* Mahfi Eğilmez
Legislation relating to the decision
Foreign exchange etc. in Turkey. The law that regulates the issues is law no. 1567 of 1930 on the protection of the value of the Turkish currency. This law; It empowered the government to make regulatory decisions, supported by criminal sanctions, to prevent fluctuations in the value of the national currency and, in principle, severely restricted capital movements. With the first article of the law; The Council of Ministers has been authorized to regulate and restrict the export or import of foreign currency, bonds, stocks, precious metals and stones, all kinds of goods and values deriving from them, and all kinds of instruments and documents that they guarantee payment from the country (today the authority rests with the President).
In 1989, Decision no. 32 on the protection of the value of the Turkish currency, based on the authority conferred on the government by Law No. 1567. This decision; Foreign currency, bonds, shares, precious metals, etc., whose import and export are limited (or even prohibited in a certain sense) by Law no. 1567. allowed import and export. Therefore, Turkey went from banning / limiting capital movements to liberalizing capital movements. With this decision, individuals and institutions in Turkey can hold foreign currency, open foreign currency accounts, transfer foreign currency abroad, export and import precious metals and stones, and save on export costs. Authority over the value of TL against foreign currencies was first ceded to the Central Bank and then left to the market. Thus, Turkey went from restricting capital movements to its release.
Pursuant to article 20 of decision no. 32, which authorizes the implementation and execution, the Ministry of the Treasury and Finance is authorized to adopt all types of measures, determine and modify the amounts in order to ensure the implementation of this decision.
Article 93 of the Banking Law authorizes the BRSA, within the Banking Law, to take the necessary measures to ensure the confidence and stability of the financial markets, the efficient functioning of the credit system, the development of the financial sector and the the rights and interests of depositors. On the basis of this authorization, the BRSA, with decision no. 10250 of June 24, 2022, established that companies other than banks and financial institutions, subject to independent auditing, can use bank loans on the condition that they convert their foreign credits assets over 900 thousand dollars into TL. Of course, the companies that are subject to the decision and have to use loans will most likely turn their overseas assets above $ 900,000 into currency-protected deposits, while the currency-protected deposit application will appear to be successful, while dollarization will show a decrease. However, as I mentioned in a previous article, currency safe deposit accounts are not TL accounts as stated, but because they are indexed in foreign currency, they should be considered foreign currency deposit accounts. Therefore, the money raised here should be counted among the foreign currency deposits, in which case the dollarization did not decrease, rather it increased due to the transition from TL to foreign exchange protected deposits.
Another question that needs to be emphasized here is whether this decision is a currency restriction decision or a decision on the direction of the loans.
The fact that this decision was made by the BRSA aims to give the impression that the decision was made for the purpose of targeting the loans. If it was a currency restriction as it is, the decision would have to be made by the Treasury and Finance Ministry.
No matter how it is presented, it is not a loan agreement or a referral decision. The decision to organize or direct a loan is based on a number of measures such as imposing a loan ceiling (credit ceiling), limiting the time or amount of loan usage, limiting or increasing loan interest rates. Quite different from these, this decision targets foreign currency indirectly, not credit, by including the condition that the foreign currency should not be held above a certain amount among the conditions required for the use of credit. Therefore, the authority to make this decision does not belong to the BRSA. This decision is a decision that should be taken within the framework of Decision no. 32 on the protection of the value of the Turkish currency and by the Ministry of the Treasury and Finance.

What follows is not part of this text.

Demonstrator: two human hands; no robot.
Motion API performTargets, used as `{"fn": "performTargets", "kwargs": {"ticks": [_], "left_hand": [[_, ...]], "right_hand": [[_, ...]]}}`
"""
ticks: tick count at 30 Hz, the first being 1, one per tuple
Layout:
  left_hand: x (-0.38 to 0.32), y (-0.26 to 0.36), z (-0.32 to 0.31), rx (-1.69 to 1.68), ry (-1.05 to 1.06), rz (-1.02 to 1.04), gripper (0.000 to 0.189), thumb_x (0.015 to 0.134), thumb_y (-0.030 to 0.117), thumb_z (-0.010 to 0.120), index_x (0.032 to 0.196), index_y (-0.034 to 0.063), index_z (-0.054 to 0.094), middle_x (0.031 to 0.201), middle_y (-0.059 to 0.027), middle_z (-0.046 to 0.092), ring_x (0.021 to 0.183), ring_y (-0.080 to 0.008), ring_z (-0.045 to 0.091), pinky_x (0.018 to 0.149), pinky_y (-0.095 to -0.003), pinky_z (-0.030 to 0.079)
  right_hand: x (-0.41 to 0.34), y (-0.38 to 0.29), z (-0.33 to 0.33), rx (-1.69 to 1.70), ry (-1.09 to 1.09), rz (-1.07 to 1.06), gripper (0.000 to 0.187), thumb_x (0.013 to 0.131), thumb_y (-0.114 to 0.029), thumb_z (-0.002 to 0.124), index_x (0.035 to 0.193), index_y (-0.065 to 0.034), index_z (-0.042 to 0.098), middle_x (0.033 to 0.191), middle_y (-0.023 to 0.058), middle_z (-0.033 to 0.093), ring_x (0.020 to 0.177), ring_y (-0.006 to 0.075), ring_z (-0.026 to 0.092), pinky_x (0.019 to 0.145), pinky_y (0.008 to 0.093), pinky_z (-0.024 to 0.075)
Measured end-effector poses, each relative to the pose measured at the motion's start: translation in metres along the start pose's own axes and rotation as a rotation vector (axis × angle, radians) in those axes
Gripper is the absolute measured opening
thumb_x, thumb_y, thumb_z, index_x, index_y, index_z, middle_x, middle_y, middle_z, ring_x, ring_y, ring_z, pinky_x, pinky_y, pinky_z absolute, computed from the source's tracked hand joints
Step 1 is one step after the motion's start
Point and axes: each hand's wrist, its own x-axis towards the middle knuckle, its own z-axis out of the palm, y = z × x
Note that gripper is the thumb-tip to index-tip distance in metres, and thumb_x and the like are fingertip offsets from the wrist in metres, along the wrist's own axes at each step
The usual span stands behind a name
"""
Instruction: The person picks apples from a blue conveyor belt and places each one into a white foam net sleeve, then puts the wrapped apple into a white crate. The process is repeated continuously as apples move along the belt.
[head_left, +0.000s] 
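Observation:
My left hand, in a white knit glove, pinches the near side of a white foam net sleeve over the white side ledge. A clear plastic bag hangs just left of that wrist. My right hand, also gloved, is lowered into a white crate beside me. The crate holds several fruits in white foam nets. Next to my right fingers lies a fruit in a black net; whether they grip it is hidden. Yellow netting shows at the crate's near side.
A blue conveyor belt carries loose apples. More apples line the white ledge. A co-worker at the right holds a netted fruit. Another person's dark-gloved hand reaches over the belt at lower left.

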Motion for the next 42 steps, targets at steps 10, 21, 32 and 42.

The decision to be made by the BRSA cannot be the result of an error. The aim here is to show that this decision has nothing to do with Resolution 32 and therefore does not mean a restriction on capital movements. However, this decision is a clear capital constraint.
A historic economic policy mistake was made in September 2021 and the Central Bank turned to lower interest rates to respond to populist pressures. While the official rate (weekly repo auction rate) was gradually reduced from 19% to 14% by the Central Bank, exchange rates started to rise and, consequently, to drag inflation. Before the interest rate cuts began, the USD / TL rate was 8.65% and inflation (CPI) was 19.58%. Today, the USD / TL rate is 16.88, inflation is 73.50%.
Billions of dollars of reserves have been sold to date to suppress the exchange rate in order to compensate for the great damage caused by cutting interest rates in all areas without raising the interest rate. Deposit accounts protected by currency were opened and billions of lire in interest were burdened on the Treasury. The budget had to be redone almost from zero to mid-year. Currency-protected deposit accounts had to be paid illegally in the first six months, and the budget entitlement was ignored. On top of all this, there is now an indirect way to limit capital by overcoming the authorities again.
If you determine interest correctly, it will not bring a solution by itself, but if you determine it incorrectly, it will bring a thousand kinds of problems.
This article was taken from Mahfi Eğilmez’s personal blog.